I gay non possono diventare preti perché “si trovano, infatti, in una situazione che ostacola gravemente un corretto relazionarsi con uomini e donne. Non sono affatto da trascurare le conseguenze negative che possono derivare dall’Ordinazione di persone con tendenze omosessuali profondamente radicate”. Se pensate di leggere una sintesi delle posizioni dell’ultra conservatore Pio XIII, il protagonista della fortunata serie “The Young Pope”, vi sbagliate.
È quanto si legge nelle linee guida per l’ordinazione di nuovi sacerdoti pubblicata ieri dalla Congregazione per il clero. Nonostante la presunta apertura da parte di papa Francesco nei confronti delle persone LGBT, infatti, e nonostante frasi divenute celebri come il “chi sono io per giudicare”, nella vita della Chiesa non sembra esserci spazio per i gay, almeno non per quanto riguarda il sacramento del sacerdozio.
Nelle ottantotto pagine del “Il dono della vocazione presbiterale – Ratio Fundamentalis Institutionis Sacerdotalis”, il Vaticano chiarisce una volta per tutte la sua posizione sulla questione dell’omosessualità. Se già durante l’ultimo Sinodo per la Famiglia era stato esplicitato che, per Sacra Romana Chiesa tutto ciò che non prevede un uomo e una donna non può essere considerato famiglia e che nessuna apertura può essere fatta nei confronti delle coppie omosessuali, questo nuovo documento pone l’accento sul divieto assoluto per i gay di accedere al sacerdozio.
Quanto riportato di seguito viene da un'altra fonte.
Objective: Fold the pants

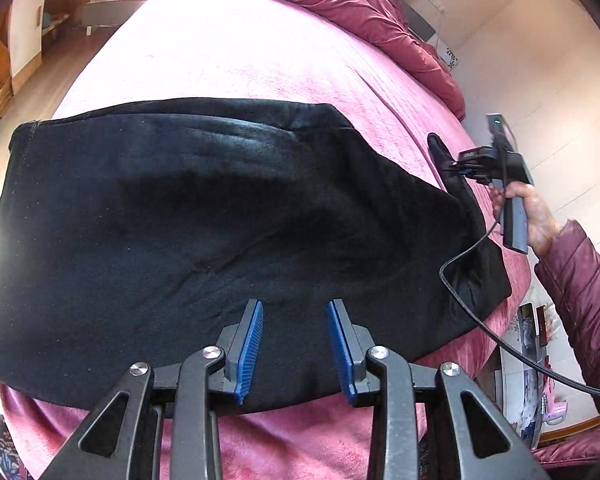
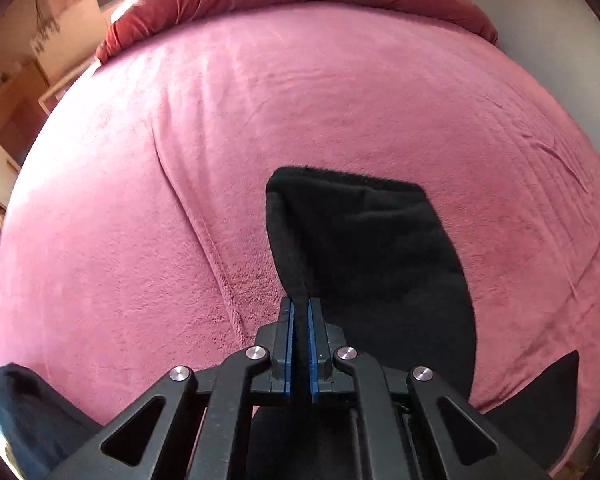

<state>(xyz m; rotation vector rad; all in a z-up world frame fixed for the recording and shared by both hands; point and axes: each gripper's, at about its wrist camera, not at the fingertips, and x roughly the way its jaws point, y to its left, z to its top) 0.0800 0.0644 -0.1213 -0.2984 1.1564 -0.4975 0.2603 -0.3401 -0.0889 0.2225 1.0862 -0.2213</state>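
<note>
One pink bed (image 1: 228, 64) fills both views, with a red quilt (image 1: 364, 12) bunched along its far edge; wooden furniture (image 1: 24, 36) and a pale wall (image 1: 540, 80) are seen beyond. Black pants (image 1: 204, 232) are spread flat across the near part of the bed. The left gripper (image 1: 295, 344) is held above the near edge of the pants, its blue pads (image 1: 252, 344) well apart and gripping nothing. The right gripper (image 2: 300, 344) is closed tight on a fold of the pants (image 2: 364, 256), which is raised off the bed.
</note>
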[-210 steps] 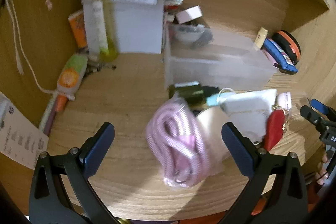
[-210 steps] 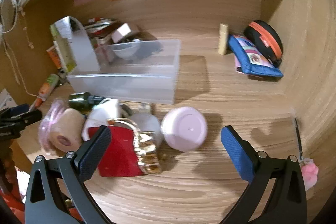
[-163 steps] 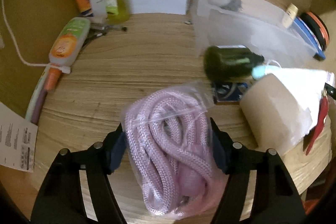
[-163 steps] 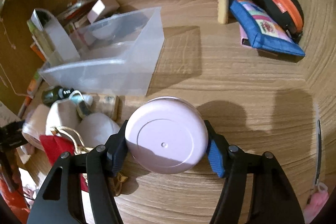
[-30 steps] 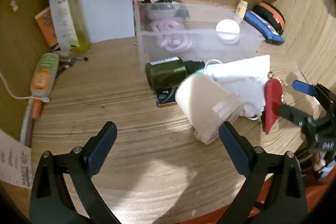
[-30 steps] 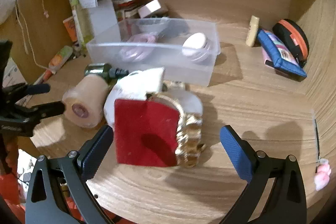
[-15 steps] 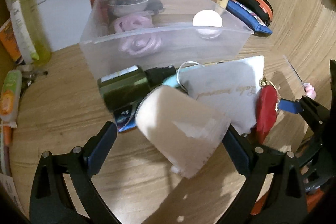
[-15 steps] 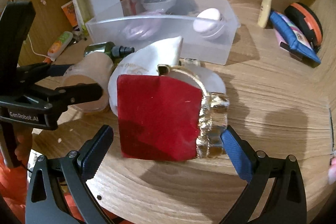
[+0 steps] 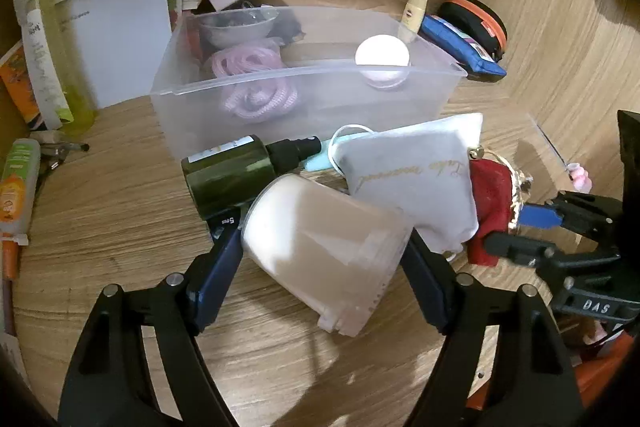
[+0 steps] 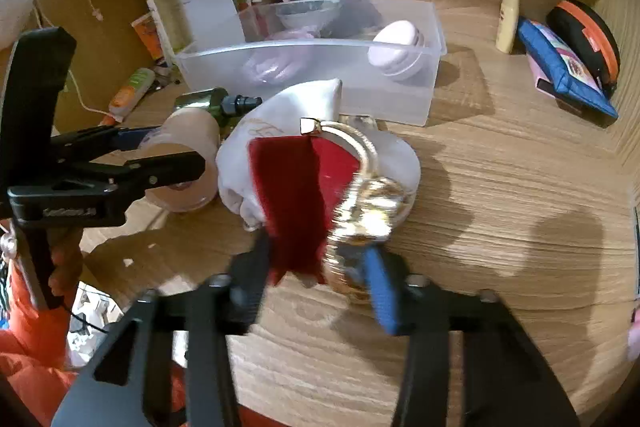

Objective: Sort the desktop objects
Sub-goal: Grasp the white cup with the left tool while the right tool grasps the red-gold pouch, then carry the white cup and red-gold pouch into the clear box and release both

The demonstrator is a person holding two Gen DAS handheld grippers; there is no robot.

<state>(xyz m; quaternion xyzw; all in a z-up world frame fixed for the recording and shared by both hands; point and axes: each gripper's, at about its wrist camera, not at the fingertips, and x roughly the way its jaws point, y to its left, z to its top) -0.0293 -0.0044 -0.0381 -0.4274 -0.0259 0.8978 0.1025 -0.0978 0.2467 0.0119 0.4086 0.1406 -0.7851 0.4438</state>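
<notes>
The left gripper (image 9: 322,259) is closing around the beige roll (image 9: 320,247), the right gripper (image 10: 316,267) around the red pouch (image 10: 300,187). Both should probably be lifted only once squeezed snug, then carried to the clear bin (image 9: 312,95).

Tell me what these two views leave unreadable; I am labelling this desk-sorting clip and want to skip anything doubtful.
- Right gripper: closing around the red pouch; motion blur in the right wrist view hides pad contact.
- Clear bin: items at its back, behind the pink rope, are blurred by frosted plastic in both views.
- White pouch: gold lettering too small to read, left wrist view.
- Beige roll: hides the packet underneath, left wrist view.
</notes>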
A soli 46 anni dall’ultima edizione, la nuova Ratio fundamentalis institutionis sacerdotalis promette di essere uno strumento efficace e aggiornato per la «formazione integrale» del prete. «Un testo capace di unire in modo equilibrato la dimensione umana, quella spirituale, quella intellettuale e quella pastorale, attraverso un cammino pedagogico graduale e personalizzato» parola di Beniamino Stella, cardinale prefetto della Congregazione per il clero. E quindi al via con la “digitalizzazione” dei nuovi preti. A pagina 46 infatti si legge: “La Chiesa, in virtù del mandato ricevuto da Cristo, guarda con fiducia alle possibilità offerte dalla realtà digitale per l’evangelizzazione; si tratta di nuovi “luoghi”, in cui tante persone si muovono quotidianamente, ”periferie digitali” nelle quali non può mancare la proposta di un’autentica cultura dell’incontro, nel nome di Gesù, per costituire un solo Popolo di Dio”, ed entrando più nello specifico “i social network chiedono di essere inseriti (attraverso una gestione vigilante, ma anche serena e positiva) all’interno del quotidiano vivere nella comunità del Seminario”.
Una Chiesa che intende rinnovarsi, dunque, ma solo sul versante della comunicazione, non certo su quello dell’inclusione visto che a pagina 80 si invitano tutti i gay a lasciare il corso, perché “la Chiesa, pur rispettando profondamente le persone in questione, non può ammettere al Seminario e agli Ordini sacri coloro che praticano l’omosessualità, presentano tendenze omosessuali profondamente radicate o sostengono la cosiddetta cultura gay. Le suddette persone si trovano, infatti, in una situazione che ostacola gravemente un corretto relazionarsi con uomini e donne”. “Non sono affatto da trascurare – continua il testo – le conseguenze negative che possono derivare dall’Ordinazione di persone con tendenze omosessuali profondamente radicate”. Quali conseguenze? Il testo non lo esplicita, ma il paragrafo successivo parla di “Protezione dei minori e accompagnamento delle vittime” e si accenna anche ad “abusi sessuali sui minori o sugli adulti vulnerabili”.
Poco più avanti, infine, si auspica “un dialogo con la Pontificia Commissione per la tutela dei minori, il cui compito specifico è proporre [al Santo Padre] le iniziative più opportune per la protezione dei minori e degli adulti vulnerabili, sì da realizzare tutto quanto è possibile per assicurare che crimini come quelli accaduti non abbiano più a ripetersi nella Chiesa“. Una curiosa coincidenza, senza dubbio.
E se alla fine della serie TV firmata da Sorrentino e prodotta d Sky perfino Pio XIII sembra ricredersi sulla sua posizione sull’omosessualità scegliendo un segretario personale gay, sembra che dentro le mura vaticane, quelle vere, questa possibilità non ci sia affatto.